Climate Strike: The Road to Change

“There is no planet B.” “Stand up for what you stand on.” “Respect your mother.” These are some messages students paraded through Washington, D.C. during the 2022 global climate strike.
On March 25, students from various schools in the DMV banned together in front of the white house to get one message across: climate change needs to be addressed.
“What we’re demanding is taking science and implementing that into action,” Marshall’s strike organizer and sophomore Sabal Dangi said. “That includes forcing government officials to declare a national emergency, reinvest in our communities, and just bringing awareness to all the overexploited nations and solutions towards that.”
Dangi said he is leading students at the protest with guidance from global strike coordinators located in the D.C. area as well as the Friday For Future program.
“Bringing awareness is a main thing because here at Marshall, what I’ve noticed is there wasn’t really much awareness or anything really being done to bring this issue to light,” Dangi said.
Sophomore Sasha Friefeld said she finds the future implications of climate change to be concerning.
“We want to hold politicians accountable to promises that they’ve made relating to the climate,” Friefeld said. “That’s why we’re [protesting] in front of the White House. But mostly to bring awareness and gather people together to show a big group of people does have a passion for this.”
Freshman Simryn Tolani says that President Joe Biden’s proclamation of putting sums of money towards the climate has not been met.
“I think everybody needs to be a little bit more open-minded and realize that like, as one of the posters said, there is no planet B,” Tolani said. “There is no second chance, this is our Earth, this is our planet.”
Sophomore Mariam Diallo has always had an interest in climate change issues and in comparing them and the efforts made to resolve them in different countries.

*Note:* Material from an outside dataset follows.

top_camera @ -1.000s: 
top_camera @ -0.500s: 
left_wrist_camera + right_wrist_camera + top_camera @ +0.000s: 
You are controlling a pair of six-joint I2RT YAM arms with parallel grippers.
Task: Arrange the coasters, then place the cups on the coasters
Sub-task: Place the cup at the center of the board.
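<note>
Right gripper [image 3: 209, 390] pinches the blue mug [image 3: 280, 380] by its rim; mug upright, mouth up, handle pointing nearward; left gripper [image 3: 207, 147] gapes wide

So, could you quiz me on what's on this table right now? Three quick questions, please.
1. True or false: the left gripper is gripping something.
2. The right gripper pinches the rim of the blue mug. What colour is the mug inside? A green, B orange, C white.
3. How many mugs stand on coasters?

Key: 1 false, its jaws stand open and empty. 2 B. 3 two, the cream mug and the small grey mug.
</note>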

“I had never imagined a way to be able to participate in a social issues activity at this age, but I’m so glad I was even given the opportunity,” Diallo said. “I hope that others also follow their interests and find ways to be involved, even if it seems difficult.”
Sophomore Finn Wormer said his reason for protesting is to make an impact by sending messages of climate change. He hopes people hear them and make a difference.
“The future shouldn’t be thrown away,” Wormer said. “I think that our children and our children’s children will be greatly affected by this and maybe even us. I think it comes sooner than most people think.”
Sophomore Tola Reasons said the key to getting the a message across is finding unity among protesters and gathering more people to send the message.
“The idea that this [planet] is the only thing that we have left, it’s not just important, but it’s kind of scary,” Reasons said. “People need to pay more attention to it because it’s something that needs to be brought to their faces.”
Dangi said he encourages students to use their voices to enact change. He hopes to continue initiatives to raise awareness about climate change and help move along the journey to a cleaner planet.